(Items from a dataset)
★ ★ ★

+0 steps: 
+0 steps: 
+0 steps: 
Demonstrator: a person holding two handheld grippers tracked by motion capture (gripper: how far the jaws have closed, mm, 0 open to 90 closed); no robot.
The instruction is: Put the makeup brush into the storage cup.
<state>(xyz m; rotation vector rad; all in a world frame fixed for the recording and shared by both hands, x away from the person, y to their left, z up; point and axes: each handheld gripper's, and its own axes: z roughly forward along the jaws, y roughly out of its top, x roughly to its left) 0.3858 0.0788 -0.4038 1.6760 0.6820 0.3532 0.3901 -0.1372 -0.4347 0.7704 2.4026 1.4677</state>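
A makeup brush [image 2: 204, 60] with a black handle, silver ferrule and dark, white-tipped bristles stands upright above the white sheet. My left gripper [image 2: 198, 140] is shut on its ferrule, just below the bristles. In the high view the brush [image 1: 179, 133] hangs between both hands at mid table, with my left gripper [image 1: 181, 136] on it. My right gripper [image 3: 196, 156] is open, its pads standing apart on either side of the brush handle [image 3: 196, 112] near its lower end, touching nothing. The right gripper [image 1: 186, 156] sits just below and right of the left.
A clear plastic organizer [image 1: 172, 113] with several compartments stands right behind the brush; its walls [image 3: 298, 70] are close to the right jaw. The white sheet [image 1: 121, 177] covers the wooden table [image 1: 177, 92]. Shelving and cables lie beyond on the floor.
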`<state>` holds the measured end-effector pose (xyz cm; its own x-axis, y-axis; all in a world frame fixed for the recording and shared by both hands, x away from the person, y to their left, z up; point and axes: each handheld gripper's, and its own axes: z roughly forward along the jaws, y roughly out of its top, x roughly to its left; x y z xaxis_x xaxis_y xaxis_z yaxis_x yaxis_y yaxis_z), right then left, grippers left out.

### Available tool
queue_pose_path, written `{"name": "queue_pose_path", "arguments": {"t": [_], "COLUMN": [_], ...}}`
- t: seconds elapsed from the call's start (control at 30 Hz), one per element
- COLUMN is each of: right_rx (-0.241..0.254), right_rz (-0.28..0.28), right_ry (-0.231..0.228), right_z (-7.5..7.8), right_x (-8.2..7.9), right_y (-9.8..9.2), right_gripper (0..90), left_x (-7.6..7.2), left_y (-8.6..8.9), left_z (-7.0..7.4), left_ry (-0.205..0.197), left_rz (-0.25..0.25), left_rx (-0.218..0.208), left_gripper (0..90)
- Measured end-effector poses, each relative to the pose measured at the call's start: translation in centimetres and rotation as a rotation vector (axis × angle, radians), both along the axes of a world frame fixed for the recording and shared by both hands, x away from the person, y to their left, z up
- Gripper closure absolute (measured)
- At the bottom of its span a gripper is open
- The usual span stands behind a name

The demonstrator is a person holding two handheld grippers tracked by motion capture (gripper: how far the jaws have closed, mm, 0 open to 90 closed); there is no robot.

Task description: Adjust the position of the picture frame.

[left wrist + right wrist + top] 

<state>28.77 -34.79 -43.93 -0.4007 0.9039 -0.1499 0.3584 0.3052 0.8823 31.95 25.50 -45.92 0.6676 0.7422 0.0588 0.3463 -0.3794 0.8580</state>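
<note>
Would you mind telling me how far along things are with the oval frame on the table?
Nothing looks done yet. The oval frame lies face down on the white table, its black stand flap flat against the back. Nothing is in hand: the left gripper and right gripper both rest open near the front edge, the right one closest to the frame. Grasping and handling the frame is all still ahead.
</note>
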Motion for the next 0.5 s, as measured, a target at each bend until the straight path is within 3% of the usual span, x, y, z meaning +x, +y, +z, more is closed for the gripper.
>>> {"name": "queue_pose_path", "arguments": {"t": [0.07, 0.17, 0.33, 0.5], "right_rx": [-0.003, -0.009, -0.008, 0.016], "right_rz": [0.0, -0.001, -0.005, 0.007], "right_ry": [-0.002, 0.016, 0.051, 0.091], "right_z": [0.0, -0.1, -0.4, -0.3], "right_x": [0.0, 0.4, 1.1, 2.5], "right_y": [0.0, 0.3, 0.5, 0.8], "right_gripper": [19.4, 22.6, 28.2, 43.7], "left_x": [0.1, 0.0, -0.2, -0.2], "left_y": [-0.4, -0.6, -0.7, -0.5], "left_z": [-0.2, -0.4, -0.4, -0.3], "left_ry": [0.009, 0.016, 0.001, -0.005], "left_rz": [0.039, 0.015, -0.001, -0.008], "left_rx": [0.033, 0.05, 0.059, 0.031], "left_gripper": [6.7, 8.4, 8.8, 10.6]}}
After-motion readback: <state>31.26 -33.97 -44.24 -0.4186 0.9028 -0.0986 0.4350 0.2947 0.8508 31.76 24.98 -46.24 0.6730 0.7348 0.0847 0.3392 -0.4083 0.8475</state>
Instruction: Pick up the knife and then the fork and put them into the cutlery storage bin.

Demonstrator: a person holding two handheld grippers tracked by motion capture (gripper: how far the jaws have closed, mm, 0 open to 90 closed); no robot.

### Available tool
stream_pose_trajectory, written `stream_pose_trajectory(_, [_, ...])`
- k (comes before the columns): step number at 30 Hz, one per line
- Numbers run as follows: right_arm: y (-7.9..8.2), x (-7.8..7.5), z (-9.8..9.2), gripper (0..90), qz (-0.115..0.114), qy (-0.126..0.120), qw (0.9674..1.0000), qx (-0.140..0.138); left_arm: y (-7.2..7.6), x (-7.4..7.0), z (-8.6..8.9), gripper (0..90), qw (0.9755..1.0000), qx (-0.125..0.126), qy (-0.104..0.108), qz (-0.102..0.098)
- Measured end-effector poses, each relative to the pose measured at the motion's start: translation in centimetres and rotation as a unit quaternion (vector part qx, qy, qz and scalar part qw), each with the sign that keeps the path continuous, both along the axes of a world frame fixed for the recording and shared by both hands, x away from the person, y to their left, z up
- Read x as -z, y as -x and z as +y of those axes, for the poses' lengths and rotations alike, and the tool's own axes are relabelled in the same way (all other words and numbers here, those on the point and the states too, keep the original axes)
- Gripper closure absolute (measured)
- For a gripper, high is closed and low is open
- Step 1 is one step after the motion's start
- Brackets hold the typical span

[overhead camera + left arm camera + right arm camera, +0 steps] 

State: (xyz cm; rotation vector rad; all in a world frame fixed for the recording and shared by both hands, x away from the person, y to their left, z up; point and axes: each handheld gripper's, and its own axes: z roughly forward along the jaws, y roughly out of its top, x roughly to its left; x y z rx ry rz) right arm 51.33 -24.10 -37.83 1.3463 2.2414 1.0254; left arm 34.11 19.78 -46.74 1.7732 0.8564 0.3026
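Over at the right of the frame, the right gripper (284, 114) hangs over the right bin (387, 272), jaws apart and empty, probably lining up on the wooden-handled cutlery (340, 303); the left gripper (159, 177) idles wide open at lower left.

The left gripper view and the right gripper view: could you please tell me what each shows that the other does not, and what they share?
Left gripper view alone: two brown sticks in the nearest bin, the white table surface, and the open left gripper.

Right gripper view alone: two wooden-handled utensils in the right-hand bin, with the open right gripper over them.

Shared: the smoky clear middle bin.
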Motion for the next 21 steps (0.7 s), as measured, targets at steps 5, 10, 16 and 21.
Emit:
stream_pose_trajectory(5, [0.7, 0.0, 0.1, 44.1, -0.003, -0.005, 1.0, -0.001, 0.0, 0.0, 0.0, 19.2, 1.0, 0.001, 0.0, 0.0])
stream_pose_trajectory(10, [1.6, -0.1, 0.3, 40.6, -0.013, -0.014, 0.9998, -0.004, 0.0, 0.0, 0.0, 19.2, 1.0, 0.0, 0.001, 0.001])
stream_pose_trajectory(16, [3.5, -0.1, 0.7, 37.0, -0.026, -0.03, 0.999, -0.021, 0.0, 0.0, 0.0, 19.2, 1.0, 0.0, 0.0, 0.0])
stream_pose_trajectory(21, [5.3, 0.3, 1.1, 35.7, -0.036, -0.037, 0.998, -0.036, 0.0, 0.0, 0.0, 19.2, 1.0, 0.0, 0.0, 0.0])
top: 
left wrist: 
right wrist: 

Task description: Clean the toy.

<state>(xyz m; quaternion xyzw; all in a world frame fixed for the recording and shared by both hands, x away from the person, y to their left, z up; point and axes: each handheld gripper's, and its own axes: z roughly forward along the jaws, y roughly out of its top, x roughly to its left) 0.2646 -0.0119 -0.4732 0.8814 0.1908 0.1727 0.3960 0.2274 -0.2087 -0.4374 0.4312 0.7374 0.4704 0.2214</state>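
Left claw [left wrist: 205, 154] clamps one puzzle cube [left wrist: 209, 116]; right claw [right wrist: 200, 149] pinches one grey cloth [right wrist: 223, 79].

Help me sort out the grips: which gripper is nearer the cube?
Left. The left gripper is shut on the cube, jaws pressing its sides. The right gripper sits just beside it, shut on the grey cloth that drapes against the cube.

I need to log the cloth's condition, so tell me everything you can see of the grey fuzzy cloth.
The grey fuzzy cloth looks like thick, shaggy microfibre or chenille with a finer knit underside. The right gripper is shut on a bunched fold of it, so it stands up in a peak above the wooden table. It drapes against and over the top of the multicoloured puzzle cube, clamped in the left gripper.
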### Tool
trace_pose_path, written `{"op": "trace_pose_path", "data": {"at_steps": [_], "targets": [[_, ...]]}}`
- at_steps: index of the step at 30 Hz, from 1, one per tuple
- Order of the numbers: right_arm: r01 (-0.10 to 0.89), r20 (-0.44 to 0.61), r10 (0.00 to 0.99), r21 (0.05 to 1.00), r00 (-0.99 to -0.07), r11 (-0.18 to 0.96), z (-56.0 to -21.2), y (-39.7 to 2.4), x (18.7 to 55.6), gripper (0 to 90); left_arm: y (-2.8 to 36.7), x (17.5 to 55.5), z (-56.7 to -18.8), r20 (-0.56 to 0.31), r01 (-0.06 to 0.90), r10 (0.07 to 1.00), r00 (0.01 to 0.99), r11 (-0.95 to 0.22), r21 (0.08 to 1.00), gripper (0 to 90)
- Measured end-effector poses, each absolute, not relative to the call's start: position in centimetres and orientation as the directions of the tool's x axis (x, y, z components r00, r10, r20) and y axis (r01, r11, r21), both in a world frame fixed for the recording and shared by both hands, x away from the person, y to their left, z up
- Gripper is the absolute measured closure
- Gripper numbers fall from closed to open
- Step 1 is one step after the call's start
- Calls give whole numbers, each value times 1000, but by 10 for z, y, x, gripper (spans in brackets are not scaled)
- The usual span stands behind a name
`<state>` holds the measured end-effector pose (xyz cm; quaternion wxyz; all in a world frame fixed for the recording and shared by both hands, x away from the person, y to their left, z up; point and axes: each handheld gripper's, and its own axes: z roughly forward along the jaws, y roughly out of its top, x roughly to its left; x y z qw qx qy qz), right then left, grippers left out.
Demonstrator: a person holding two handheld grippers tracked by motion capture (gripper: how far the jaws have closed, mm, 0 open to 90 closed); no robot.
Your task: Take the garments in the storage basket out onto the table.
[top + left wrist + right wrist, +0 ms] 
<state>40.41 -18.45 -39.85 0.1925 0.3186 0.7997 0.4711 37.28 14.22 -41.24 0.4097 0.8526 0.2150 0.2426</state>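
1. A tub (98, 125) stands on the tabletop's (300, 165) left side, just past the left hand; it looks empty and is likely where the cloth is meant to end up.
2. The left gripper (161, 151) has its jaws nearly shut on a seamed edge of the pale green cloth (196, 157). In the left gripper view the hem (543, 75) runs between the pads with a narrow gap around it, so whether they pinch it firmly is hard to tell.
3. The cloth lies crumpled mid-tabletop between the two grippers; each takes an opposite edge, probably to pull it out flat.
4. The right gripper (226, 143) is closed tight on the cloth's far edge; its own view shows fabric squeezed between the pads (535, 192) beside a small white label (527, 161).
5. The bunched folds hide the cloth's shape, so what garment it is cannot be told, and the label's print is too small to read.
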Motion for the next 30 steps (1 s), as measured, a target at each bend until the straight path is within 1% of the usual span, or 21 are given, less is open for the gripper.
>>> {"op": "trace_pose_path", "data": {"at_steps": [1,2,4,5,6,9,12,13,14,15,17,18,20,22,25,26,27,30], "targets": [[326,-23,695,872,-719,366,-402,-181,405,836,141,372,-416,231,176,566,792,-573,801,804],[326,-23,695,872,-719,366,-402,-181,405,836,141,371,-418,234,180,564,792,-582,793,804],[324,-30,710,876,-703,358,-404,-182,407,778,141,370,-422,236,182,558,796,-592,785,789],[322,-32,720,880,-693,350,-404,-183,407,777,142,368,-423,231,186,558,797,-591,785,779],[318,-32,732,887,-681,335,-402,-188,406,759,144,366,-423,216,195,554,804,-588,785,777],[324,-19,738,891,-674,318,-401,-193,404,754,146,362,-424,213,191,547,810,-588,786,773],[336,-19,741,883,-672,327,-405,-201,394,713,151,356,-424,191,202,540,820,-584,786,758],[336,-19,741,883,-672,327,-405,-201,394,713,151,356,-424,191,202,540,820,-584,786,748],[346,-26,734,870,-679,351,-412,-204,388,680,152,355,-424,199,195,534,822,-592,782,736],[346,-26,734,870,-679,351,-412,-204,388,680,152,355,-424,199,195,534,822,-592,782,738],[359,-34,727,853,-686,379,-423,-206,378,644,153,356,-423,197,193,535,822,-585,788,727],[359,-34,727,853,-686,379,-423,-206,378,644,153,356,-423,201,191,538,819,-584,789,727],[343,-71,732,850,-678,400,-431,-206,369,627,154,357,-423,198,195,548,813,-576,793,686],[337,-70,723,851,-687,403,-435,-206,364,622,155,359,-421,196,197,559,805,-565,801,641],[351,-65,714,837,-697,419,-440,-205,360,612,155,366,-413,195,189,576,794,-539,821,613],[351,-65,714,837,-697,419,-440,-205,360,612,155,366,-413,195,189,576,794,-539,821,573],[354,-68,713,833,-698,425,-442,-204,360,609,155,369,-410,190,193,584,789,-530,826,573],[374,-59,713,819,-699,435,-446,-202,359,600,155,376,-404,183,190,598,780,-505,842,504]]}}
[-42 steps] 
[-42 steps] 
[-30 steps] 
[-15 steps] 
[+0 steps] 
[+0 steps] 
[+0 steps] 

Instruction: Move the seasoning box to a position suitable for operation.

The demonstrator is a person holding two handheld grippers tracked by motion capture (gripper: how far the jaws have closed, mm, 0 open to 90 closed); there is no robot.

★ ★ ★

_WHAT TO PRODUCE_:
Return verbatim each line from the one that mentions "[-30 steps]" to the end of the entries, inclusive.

_RESULT FOR THIS EXERCISE_:
[-30 steps] 
[-15 steps] 
[+0 steps] 
[+0 steps] 
[+0 steps] 

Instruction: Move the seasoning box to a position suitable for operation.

The demonstrator is a person holding two handheld grippers tracked by motion capture (gripper: how far the jaws have closed, mm, 0 open to 90 closed); there is no robot.

This exercise is now done.